I think these are crimes rather than bullying. Shame the school didn't get the police involved. Poor lad. One of the biggest problems in Japan is every one is responsible for everything which means no one ever takes responsibility for anything.

10 ( +12 / -2 )

bullying is a national past time. Need to deal with the cause or nothing will change.

6 ( +9 / -3 )

Bullying is a very emotive subject, some say its character building, some say it part of life, some say its torchere, i suppose its what side your on, I don't support bullying one bit by the way. As for the head, well its partly down to him he has to bare most of the blame here, simply that he did not do a great deal, guidance, well is that going far enough? If he had give these other children a warning shot saying don't do it, and they carry on, well he has to go to plan B and it gets more severer, and if it still carries on, well he should be looking at expiation from the school and hopefully it will send out the message that bullying won't be tolerated. but to terminate your own life, it is the last straw, he must have been very depressed.

-1 ( +1 / -2 )

The principal said he had given guidance to the boy’s classmates when he learned that the boy was being bullied.

Guidance?  They needed ALOT more than that. 

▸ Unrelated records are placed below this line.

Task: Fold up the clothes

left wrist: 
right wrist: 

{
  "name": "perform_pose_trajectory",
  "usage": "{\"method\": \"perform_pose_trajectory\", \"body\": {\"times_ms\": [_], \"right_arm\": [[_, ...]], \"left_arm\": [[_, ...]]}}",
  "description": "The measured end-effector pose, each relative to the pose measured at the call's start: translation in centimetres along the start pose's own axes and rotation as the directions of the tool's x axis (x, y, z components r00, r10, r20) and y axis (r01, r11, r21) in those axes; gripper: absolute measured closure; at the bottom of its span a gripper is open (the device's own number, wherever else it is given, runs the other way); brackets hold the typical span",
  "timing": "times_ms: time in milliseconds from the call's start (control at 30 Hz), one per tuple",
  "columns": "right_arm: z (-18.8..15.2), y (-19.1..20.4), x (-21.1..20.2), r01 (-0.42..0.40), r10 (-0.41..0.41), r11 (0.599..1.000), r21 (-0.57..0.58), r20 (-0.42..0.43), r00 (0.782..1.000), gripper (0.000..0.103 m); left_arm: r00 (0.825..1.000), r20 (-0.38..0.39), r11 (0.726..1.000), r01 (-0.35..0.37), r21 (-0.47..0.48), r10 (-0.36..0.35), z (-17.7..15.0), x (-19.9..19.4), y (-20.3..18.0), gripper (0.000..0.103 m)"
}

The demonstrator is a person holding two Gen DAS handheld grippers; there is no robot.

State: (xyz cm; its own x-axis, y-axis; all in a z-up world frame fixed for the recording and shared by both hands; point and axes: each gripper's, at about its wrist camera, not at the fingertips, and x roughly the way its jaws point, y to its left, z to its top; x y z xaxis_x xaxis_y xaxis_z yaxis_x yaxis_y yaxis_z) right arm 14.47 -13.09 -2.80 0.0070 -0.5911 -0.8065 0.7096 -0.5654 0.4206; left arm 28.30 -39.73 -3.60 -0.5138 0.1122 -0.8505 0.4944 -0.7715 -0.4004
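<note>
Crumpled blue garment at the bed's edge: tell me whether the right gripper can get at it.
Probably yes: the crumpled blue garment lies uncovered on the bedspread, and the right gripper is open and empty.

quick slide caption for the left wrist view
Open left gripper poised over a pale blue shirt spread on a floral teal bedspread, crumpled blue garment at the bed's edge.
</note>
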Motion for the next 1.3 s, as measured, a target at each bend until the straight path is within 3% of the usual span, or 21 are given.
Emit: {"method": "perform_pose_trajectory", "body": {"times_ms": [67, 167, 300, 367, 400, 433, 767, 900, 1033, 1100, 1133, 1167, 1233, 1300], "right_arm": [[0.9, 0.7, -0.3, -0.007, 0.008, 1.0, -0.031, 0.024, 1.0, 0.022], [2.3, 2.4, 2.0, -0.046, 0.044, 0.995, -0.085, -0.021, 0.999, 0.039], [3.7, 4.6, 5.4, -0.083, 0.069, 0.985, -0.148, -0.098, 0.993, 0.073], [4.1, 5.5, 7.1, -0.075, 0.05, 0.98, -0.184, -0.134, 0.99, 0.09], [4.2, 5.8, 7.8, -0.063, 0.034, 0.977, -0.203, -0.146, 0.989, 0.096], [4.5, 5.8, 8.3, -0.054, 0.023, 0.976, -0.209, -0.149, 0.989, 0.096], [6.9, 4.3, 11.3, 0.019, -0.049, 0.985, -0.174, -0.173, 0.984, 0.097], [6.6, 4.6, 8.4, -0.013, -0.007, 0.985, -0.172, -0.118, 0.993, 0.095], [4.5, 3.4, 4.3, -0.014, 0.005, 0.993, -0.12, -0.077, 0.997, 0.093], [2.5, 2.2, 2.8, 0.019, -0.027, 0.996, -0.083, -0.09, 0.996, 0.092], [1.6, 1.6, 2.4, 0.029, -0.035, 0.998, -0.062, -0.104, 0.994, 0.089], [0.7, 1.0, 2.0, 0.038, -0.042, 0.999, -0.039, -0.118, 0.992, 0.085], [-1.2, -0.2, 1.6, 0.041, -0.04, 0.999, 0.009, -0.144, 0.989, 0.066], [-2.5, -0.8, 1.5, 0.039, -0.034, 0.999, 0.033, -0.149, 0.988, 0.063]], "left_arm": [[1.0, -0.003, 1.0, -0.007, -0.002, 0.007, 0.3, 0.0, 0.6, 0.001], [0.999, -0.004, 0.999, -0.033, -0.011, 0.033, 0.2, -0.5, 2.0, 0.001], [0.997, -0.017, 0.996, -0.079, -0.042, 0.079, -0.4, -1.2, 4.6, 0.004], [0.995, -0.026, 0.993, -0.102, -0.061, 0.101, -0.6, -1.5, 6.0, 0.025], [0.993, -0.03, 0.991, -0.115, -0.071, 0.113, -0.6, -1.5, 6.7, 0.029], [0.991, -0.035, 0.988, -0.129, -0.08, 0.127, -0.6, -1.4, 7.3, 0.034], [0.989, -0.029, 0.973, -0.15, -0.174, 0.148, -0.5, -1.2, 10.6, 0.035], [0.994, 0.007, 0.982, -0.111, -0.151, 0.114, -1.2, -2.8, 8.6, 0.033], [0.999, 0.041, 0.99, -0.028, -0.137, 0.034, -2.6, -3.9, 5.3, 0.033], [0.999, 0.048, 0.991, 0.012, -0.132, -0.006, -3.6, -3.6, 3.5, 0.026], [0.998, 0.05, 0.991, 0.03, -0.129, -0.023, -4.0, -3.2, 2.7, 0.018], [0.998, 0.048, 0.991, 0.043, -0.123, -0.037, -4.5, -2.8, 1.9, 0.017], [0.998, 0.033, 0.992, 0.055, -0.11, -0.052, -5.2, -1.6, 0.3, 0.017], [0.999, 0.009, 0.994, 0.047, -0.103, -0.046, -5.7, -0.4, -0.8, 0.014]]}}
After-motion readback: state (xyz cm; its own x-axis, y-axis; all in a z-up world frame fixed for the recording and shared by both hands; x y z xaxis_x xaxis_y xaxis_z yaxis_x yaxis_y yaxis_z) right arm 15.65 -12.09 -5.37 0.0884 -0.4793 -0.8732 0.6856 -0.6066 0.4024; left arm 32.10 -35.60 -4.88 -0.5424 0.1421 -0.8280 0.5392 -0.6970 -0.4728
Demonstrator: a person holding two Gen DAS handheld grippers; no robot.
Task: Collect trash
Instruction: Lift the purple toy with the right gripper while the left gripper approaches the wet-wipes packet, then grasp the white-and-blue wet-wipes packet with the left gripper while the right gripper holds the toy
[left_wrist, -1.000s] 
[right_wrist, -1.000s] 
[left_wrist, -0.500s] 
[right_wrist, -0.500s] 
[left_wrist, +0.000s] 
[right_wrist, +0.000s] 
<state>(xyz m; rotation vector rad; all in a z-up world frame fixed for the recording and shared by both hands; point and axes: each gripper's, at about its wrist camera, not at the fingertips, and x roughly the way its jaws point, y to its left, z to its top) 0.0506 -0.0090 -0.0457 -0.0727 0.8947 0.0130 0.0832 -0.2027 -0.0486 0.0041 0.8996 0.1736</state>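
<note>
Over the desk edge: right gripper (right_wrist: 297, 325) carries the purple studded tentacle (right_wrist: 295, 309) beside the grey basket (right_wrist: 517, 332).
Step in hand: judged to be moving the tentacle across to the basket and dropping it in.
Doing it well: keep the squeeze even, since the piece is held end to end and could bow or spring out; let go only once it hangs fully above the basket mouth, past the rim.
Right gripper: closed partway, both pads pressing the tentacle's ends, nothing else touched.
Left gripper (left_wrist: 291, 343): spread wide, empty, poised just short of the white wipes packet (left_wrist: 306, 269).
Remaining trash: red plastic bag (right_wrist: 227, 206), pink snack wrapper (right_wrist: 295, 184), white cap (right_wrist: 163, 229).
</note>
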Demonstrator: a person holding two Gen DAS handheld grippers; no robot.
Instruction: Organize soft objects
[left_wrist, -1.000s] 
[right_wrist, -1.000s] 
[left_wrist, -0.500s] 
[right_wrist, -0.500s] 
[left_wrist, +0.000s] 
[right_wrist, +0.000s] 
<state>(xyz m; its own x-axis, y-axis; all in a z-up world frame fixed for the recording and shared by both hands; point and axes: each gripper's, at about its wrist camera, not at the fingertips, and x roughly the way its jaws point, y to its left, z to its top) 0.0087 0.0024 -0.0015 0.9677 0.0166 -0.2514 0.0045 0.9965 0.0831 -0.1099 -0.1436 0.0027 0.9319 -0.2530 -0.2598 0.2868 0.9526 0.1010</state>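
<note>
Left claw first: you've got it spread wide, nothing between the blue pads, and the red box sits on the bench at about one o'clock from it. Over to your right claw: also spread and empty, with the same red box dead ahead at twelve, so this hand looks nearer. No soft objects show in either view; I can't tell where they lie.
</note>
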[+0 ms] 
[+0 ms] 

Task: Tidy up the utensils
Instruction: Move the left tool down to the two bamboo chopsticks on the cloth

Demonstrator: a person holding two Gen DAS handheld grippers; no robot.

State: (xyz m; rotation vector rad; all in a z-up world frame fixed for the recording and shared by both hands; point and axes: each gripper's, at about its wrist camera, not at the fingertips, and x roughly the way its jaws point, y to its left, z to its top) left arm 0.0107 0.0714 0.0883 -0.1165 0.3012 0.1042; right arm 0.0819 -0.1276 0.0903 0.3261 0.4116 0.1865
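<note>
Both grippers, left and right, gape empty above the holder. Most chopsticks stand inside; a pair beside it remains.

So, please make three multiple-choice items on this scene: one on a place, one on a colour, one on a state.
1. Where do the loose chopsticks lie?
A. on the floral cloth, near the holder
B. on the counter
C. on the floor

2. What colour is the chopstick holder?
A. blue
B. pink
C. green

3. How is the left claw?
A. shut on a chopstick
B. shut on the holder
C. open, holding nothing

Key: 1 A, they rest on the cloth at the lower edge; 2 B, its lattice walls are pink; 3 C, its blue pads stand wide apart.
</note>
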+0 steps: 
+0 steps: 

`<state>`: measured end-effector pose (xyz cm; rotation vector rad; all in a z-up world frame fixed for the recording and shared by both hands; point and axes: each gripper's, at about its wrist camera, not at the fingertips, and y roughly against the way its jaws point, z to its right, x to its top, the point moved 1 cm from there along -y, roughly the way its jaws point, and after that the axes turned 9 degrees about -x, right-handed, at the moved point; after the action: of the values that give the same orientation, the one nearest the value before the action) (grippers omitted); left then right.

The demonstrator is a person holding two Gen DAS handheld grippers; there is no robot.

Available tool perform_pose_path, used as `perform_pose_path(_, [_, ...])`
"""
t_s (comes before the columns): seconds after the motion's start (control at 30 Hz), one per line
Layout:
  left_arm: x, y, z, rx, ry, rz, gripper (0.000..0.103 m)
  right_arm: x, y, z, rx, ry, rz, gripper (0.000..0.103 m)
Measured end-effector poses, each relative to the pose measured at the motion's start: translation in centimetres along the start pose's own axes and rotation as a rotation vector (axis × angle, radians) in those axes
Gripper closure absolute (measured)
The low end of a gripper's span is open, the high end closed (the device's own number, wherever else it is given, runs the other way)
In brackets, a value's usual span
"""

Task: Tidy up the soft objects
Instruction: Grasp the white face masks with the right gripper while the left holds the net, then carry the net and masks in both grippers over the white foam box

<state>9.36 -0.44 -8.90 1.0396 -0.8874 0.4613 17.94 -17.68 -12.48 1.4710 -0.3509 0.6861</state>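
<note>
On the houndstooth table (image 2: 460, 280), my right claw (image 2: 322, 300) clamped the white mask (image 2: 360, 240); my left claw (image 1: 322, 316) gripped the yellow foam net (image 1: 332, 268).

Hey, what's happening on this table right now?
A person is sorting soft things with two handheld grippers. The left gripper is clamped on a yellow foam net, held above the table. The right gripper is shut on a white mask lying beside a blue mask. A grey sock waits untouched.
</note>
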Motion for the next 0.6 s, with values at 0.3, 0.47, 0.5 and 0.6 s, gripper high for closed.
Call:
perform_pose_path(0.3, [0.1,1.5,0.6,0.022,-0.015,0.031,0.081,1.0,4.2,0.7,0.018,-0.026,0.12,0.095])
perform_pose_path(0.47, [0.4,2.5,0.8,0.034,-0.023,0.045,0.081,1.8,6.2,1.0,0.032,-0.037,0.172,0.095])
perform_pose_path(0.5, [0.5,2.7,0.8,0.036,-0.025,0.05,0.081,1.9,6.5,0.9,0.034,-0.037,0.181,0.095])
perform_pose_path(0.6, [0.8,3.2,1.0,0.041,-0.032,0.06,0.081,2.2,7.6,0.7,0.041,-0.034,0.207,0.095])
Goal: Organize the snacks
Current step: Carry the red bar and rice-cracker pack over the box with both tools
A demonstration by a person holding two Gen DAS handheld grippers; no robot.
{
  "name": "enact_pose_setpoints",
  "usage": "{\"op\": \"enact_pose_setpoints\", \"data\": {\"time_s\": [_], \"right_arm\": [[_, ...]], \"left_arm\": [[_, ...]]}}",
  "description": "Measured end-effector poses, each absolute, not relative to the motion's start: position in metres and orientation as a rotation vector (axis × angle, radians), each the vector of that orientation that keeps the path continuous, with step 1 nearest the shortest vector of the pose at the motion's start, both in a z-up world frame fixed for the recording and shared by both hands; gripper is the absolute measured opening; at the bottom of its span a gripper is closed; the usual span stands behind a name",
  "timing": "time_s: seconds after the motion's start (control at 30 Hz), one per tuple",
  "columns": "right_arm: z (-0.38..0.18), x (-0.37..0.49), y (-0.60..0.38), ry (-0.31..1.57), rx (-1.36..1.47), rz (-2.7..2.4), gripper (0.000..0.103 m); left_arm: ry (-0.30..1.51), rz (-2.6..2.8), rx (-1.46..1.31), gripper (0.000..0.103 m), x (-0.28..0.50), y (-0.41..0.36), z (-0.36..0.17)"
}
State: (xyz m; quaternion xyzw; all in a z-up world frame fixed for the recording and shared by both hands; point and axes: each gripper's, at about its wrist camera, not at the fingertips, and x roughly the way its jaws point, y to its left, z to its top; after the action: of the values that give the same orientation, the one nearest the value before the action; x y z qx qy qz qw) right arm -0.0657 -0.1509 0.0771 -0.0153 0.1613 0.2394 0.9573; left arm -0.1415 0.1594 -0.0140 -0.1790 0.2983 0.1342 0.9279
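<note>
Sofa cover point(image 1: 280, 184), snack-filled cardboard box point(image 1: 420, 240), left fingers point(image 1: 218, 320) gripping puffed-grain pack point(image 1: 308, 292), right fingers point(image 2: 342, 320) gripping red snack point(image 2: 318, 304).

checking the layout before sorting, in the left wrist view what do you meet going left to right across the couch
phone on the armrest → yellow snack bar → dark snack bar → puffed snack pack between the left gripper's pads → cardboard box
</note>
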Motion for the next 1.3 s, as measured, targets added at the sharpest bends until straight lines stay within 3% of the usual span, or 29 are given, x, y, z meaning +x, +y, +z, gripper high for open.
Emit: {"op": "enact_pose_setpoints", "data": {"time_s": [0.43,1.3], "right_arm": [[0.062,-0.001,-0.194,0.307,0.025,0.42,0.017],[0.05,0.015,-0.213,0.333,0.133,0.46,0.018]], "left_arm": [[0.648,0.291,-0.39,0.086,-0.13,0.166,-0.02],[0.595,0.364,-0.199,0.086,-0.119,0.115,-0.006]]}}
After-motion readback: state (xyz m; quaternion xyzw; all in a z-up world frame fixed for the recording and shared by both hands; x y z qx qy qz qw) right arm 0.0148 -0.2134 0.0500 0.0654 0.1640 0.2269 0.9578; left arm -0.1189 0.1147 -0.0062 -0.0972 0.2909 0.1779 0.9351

I felt anger [during the meeting] and couldn’t help wonder why no one disciplined the students who were the bullies. I am still unconvinced that the school did anything to stop the bullying."

You're right.  They didn't.  So criminal charges SHOULD be brought up.  A child took his own life due to the school's negligence.

If the school was aware of the bullying and the Board of Education and teachers did something when they first heard about it, perhaps nothing would have happened [to the boy].”

The skeptic in me doubts that anything would have changed.

4 ( +7 / -3 )

I agree with the parents quoted in the article.  I'd call it bullying by proxy, and if were a parent of this poor kid I would sue the bullies, their parents, the principal, the school, and the Board of Education.

RIP, little dude.

8 ( +8 / -0 )

Met a girl recently who told me she was bullied as a child from her classmates (even those that she thought were her friends) and teacher. She doesn't know why she was picked out and even though it's been years (she's in her late 20's), she still finds herself reliving those traumatic years on occasion. Her friends told her they couldn't help but participate in the bullying...

Peer pressure to conform? No spine.

She has nightmares and wakes up crying then wondering why she has those nightmares as she doesn't think about those years. I asked her how life got better for her. She decided around the time she was in middle school that she must be strong (not give in to the dark side). Going to a high school that apparently no other classmate went to was a big point.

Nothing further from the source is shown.